Adding these to our plot:

m2k = m2k %>% full_join(Kline)
## Joining with `by = join_by(culture)`
library(ggrepel)
f2 %>% 
  ggplot(aes(x = P)) + 
  geom_ribbon(aes(ymin = .lower, ymax = .upper, fill = contact), 
              alpha = .3) +
  geom_smooth(aes(y = .epred, color = contact)) +
  geom_point(data = m2k, 
             aes(y = total_tools, 
                 size = influence_pareto_k,
                 color = contact)) +
  geom_text_repel(data = m2k, 
             aes(y = total_tools,
                 label = culture)) +
  guides(size = "none") +
  labs(x = "log population", y = "number of tools") +
  theme(legend.position = "top")
## `geom_smooth()` using method = 'loess' and formula = 'y ~ x'


Natural scale

m2k = m2k %>% full_join(Kline)
## Joining with `by = join_by(culture, population, contact, total_tools, mean_TU,
## P)`
f2 %>% 
  ggplot(aes(x = P)) + 
  geom_ribbon(aes(ymin = .lower, ymax = .upper, fill = contact), 
              alpha = .3) +
  geom_smooth(aes(y = .epred, color = contact)) +
  geom_point(data = m2k, 
             aes(y = total_tools, 
                 size = influence_pareto_k,
                 color = contact)) +
  geom_text_repel(data = m2k, 
             aes(y = total_tools,
                 label = culture)) +
  scale_x_continuous(trans = "exp",
                     breaks = log(c(0, 50000, 150000, 250000)),
                     labels = c(0, 50000, 150000, 250000)) +
  guides(size = "none") +
  labs(x = "population", y = "number of tools") +
  theme(legend.position = "top")
## `geom_smooth()` using method = 'loess' and formula = 'y ~ x'


multinomial models

The binomial distribution is appropriate when you only have two outcomes, but what if you have multiple unordered outcomes? In that case, you should use the multinomial distribution, of which the binomial is just a special case.If there are \(K\) types of events with probabilities \(p_1,...,p_K\), then the probability of observing \(y_1,...,y_K\) events of each type out of \(n\) total trials is:

\[ \text{Pr}(y_i,...,y_K| n, p_i,...,p_K) = \frac{n!}{\prod_i y_i!}\prod_{i=1}^Kp_i^{y_i} \]

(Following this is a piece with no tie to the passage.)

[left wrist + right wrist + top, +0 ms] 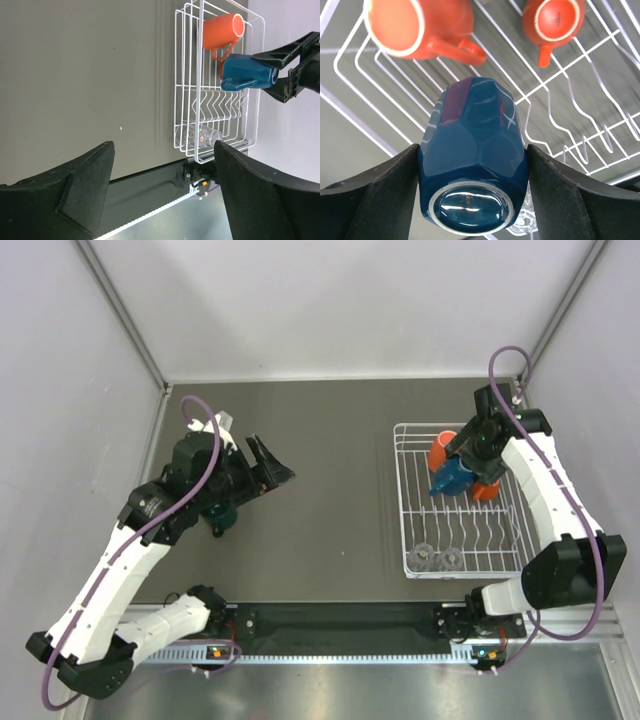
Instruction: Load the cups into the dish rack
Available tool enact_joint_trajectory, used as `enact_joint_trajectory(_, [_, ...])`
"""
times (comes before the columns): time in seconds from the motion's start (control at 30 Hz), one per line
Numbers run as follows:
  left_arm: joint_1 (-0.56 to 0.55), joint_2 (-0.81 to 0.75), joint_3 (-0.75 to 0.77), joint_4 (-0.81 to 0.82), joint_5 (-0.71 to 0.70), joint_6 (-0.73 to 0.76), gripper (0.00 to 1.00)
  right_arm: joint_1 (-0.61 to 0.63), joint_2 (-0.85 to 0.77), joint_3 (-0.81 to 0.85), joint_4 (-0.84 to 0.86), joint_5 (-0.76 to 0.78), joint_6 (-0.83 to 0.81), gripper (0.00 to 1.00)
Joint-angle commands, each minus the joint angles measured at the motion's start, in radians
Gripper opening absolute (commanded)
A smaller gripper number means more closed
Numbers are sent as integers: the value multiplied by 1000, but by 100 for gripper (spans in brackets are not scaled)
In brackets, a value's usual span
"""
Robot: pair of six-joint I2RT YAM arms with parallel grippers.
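partway through: four cups in, a fifth on its way. lying in the dish rack at its far end: large orange mug, handle pointing toward the incoming mug, and tiny orange cup near it, apart. at the near end of the rack: two clear glasses, side by side. on its way: blue mug, clamped between the fingers of the right gripper, pads against both sides, base toward the wrist camera, over the rack wires just beside the two orange pieces. cannot tell whether touching the wires yet. not released, so not counted as loaded. out on the table: dark green cup, tucked under the left arm, well apart from the rack. left gripper spread wide, nothing between the jaws, facing across the table toward the rack, not on any cup. beige mug not made out anywhere in view, maybe hidden by the left arm. left to do, judging from this: lower and let go of the blue mug, then fetch the dark green cup, then find the beige one.
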Motion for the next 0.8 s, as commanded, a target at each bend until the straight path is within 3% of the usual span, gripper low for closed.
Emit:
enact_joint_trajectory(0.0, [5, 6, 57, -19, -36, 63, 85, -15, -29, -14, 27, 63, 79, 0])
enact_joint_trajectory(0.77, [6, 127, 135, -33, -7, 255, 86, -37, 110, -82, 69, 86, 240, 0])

The link function used with the multinomial is the multinomial logit, which is also called the softmax function:

\[ \text{Pr}(k|s_i,...,s_K) = \frac{\text{exp}(s_k)}{\sum_{i=1}^K\text{exp}(s_i)} \]

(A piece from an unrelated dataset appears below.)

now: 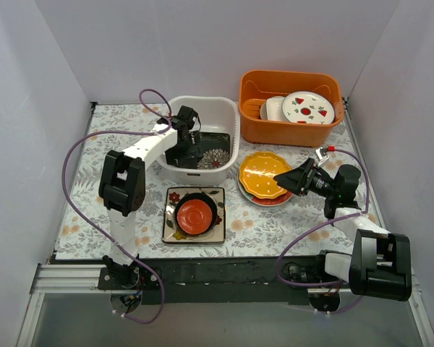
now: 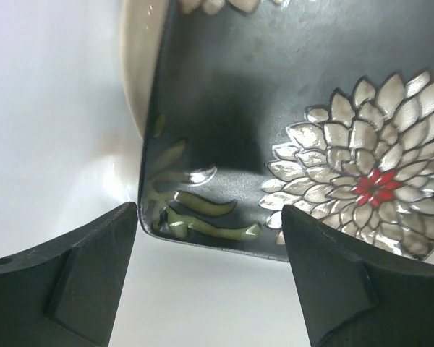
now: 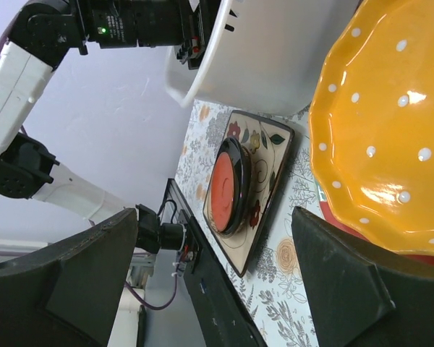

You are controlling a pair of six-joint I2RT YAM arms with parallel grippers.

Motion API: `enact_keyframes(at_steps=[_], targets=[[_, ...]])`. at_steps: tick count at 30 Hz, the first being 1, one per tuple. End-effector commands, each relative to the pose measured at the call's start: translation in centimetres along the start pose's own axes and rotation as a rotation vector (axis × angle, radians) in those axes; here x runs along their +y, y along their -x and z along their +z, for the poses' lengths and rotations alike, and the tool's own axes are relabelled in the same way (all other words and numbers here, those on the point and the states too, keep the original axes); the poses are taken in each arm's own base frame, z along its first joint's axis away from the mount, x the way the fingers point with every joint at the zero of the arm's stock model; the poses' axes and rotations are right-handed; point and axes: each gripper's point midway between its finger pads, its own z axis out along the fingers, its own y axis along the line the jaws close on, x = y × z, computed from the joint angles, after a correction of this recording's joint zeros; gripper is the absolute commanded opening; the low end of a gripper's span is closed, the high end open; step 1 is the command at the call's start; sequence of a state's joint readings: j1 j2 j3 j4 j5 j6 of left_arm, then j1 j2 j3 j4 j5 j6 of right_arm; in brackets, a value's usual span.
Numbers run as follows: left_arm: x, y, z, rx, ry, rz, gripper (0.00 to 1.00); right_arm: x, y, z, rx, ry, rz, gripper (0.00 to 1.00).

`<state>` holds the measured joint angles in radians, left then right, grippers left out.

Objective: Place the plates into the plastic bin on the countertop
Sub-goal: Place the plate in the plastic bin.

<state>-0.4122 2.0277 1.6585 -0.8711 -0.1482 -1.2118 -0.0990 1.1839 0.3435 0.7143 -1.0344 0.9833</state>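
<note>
The black square plate with white flowers [image 1: 215, 154] [image 2: 275, 108] lies inside the white plastic bin [image 1: 224, 116] [image 2: 50, 108]. My left gripper [image 1: 182, 150] [image 2: 210, 211] is down in the bin, open, its tips just short of the plate's near edge, holding nothing. The yellow round plate [image 1: 262, 173] [image 3: 383, 123] rests on a teal-and-red plate [image 1: 273, 201]. My right gripper [image 1: 281, 178] [image 3: 214, 213] hovers open at the yellow plate's right rim. On the white square flowered plate [image 1: 175, 224] [image 3: 267, 155] sit a dark round plate [image 1: 210, 203] and a small red one [image 1: 194, 215] [image 3: 224, 189].
An orange tub [image 1: 291, 129] at the back right holds a white round plate with red fruit marks [image 1: 308, 107] and a cup. The countertop [image 1: 267, 228] has a black front edge [image 1: 224, 266]. Purple cables loop beside both arms.
</note>
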Motion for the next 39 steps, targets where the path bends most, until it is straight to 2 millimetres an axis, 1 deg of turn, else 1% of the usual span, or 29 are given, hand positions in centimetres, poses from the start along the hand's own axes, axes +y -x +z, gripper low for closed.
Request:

The biggest issue is what to do with the multiple linear models. In a binomial GLM, you can pick either of the two possible events and build a single linear model for its log odds. The other event is handled automatically. But in a multinomial GLM, you need \(K − 1\) linear models for K types of events. One of the outcome values is chosen as a “pivot” and the others are modeled relative to it. In each of the \(K − 1\) linear models, you can use any predictors and parameters you like—they don’t have to be the same, and there are often good reasons for them to be different. In the special case of two types of events, none of these choices arise, because there is only one linear model. And that’s why the binomial GLM is so much easier.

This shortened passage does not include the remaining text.